Come spieghi l’escalation di queste violenze contro le donne in India come in altri paesi? Come mai non si riesce a trovare una soluzione, una via d’uscita?

Mi piacerebbe poter pensare che sia un problema circoscrivibile all’India, o circoscrivibile al problema femminile, eppure sappiamo tutti che non è così in nessuno dei due casi. Credo che il problema di fondo sia legato alla tolleranza nei confronti del diverso, alla presa di coscienza e di consapevolezza sull’idea di cambiamento di pensiero, di evoluzione, di progresso, di nuovo. E purtroppo è un trauma congiunturale al quale sembra non esserci via di fuga, per quanto sia intrinseco nell’animo umano, per la forza con cui impatti sull’istintivo agire di ognuno di noi.
Non c’è via di fuga, dalla paura e dall’istintivo rifiuto nei confronti del cambiamento, ne siamo schiavi tutti.
Basterebbe provare a pensare a noi stessi e alla nostra vita quotidiana, riuscireste ad accettare se svegliandovi vi ritrovereste in una stanza in cui qualcuno ha spostato l’ordine dei mobili, magari mettendoli in una posizione logisticamente più efficiente e comoda? O se il colore delle pareti fosse cambiato d’improvviso? Riuscireste anche solo ad accettare che svegliandovi qualcuno abbia spostato il vostro cellulare dal comodino alla scrivania?
Probabilmente no.
Il cambiamento è una modifica della realtà che ci circonda, così come la conosciamo e così come il nostro cervello l’ha memorizzata e ricostruita concettualmente, ed ogni perturbazione diventa una minaccia, costa il dover ridisegnare la struttura, il dover ripetere il processo di assimilazione e accettazione, il che risulta ovviamente più difficile del perseverare nelle condizioni in cui ci si trova.
E così con il caso dell’India, con il caso dell’omosessualità, con il razzismo sull’immigrazione, con lo scetticismo verso le nuove tecnologie, verso il nuovo presidente, verso il nuovo docente, verso il nuovo vicino di casa, verso ogni nuovo.

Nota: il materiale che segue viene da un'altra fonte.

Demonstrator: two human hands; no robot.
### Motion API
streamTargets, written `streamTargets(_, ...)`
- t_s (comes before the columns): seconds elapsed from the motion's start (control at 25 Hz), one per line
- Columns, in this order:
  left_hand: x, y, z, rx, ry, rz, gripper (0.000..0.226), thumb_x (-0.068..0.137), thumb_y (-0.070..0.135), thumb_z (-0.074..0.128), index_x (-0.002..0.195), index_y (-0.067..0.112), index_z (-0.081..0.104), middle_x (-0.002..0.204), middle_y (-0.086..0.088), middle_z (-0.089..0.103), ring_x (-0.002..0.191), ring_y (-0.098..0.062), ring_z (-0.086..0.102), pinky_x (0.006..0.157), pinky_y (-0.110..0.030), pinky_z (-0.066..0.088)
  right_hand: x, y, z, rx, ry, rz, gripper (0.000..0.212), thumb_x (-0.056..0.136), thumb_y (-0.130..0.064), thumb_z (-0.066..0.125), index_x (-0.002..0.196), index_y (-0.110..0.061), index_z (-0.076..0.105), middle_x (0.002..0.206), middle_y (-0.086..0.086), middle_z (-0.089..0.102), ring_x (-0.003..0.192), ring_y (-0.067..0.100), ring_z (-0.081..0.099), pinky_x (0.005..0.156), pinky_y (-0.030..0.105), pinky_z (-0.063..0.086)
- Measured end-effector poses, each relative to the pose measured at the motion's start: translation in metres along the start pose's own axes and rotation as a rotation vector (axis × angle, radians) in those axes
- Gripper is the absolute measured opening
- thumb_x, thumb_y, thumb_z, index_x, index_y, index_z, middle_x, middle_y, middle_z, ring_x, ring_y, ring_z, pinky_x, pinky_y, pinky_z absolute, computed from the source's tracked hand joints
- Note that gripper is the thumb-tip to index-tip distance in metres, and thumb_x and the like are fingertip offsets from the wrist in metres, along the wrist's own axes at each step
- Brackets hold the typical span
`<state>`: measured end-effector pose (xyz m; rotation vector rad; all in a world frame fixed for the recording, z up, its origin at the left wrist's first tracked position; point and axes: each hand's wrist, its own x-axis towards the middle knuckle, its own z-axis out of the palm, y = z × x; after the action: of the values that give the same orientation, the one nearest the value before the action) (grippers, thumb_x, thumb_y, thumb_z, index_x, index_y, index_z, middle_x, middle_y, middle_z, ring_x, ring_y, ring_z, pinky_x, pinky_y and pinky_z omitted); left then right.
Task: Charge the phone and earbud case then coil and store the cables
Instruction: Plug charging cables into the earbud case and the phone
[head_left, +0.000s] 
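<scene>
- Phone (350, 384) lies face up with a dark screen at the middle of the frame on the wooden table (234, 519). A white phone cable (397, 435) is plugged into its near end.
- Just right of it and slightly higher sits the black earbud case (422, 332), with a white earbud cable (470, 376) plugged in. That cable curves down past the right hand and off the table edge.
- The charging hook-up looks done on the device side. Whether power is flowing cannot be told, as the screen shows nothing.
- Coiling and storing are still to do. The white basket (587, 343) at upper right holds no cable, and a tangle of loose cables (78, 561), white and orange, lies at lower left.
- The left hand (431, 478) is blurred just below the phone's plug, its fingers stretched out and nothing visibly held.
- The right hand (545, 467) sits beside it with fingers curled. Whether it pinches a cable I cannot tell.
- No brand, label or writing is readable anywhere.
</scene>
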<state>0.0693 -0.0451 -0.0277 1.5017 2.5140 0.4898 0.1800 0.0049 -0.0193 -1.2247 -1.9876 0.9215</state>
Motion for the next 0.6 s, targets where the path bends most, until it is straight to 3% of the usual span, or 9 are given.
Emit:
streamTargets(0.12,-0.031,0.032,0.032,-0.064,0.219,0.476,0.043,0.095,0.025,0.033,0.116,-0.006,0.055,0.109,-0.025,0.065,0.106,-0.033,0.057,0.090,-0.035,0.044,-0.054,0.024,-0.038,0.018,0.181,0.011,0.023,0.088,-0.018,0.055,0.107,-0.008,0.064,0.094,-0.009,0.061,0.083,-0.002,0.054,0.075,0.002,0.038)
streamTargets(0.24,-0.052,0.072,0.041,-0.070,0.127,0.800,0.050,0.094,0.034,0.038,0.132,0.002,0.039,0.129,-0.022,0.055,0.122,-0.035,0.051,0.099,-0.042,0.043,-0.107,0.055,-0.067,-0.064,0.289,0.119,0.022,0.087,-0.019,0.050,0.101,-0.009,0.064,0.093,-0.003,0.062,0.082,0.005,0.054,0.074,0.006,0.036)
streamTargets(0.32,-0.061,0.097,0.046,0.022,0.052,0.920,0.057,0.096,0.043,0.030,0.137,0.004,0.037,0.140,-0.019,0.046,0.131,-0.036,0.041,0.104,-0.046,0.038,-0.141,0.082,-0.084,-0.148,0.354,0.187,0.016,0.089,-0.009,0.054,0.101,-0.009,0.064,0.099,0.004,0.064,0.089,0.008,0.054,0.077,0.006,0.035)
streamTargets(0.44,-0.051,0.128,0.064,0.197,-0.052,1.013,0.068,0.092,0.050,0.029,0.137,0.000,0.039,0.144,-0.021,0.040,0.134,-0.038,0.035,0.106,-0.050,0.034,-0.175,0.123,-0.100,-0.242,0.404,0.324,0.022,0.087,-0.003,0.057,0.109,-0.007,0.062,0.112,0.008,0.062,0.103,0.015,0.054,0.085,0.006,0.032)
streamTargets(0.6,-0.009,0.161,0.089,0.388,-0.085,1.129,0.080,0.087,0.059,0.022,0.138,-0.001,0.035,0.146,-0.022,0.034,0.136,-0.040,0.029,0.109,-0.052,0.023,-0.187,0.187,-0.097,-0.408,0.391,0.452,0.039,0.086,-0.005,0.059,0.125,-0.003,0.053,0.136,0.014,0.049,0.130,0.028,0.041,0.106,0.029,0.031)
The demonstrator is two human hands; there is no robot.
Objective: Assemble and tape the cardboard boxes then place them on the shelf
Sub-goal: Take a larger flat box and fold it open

Qual è allora la risposta a questa chiusura al cambiamento?

L’unico antidoto a tale male sociale è la cultura, la cultura della tolleranza, la capacità di accettare, di valutare e di essere aperti alle inevitabili evoluzioni del mondo in cui viviamo, soprattutto quando tale cambiamento ci porta a progredire, appunto ad evolvere. Siamo esseri umani, ma pur sempre animali, e l’evoluzione è un processo che non è certamente finito, nel nostro percorso di specie. Purtroppo, in paesi come l’India evidentemente tale cultura sociale non è ancora riuscita a fare presa, e il rammarico è che in molti casi neanche in paesi apparentemente “acculturati” come l’Italia sembra che la situazione sia migliore. Se in Italia, culla della cultura e del pensiero profondo, lo stesso paese in cui più di 700 anni fa è nata alla luce un’opera come la Divina Commedia, proclamazione estrema della donna, si sia dovuto aspettare fino ad una manciata di decine di anni fa per vedere i diritti della donna finalmente riconosciuti (e non senza lotte durissime e tanto sangue versato), mi chiedo quanto tempo possa volerci in altri contesti sociali.
Se poi pensiamo ai diritti della donna in Italia, oggi nel 2014, ancora e ancora subordinata e soggetta ad un vero e proprio razzismo, culturale e non solo, il cuore si stringe un po’ di più nella paura che davvero sia un tunnel senza via d’uscita, che alcune tematiche di tolleranza rischiano di non vedere mai la propria concretizzazione.
Spero di vedere il mio pensiero smentito con tempi e modalità piacevolmente inaspettate, spero di poter dire il più presto possibile “allora era davvero possibile.”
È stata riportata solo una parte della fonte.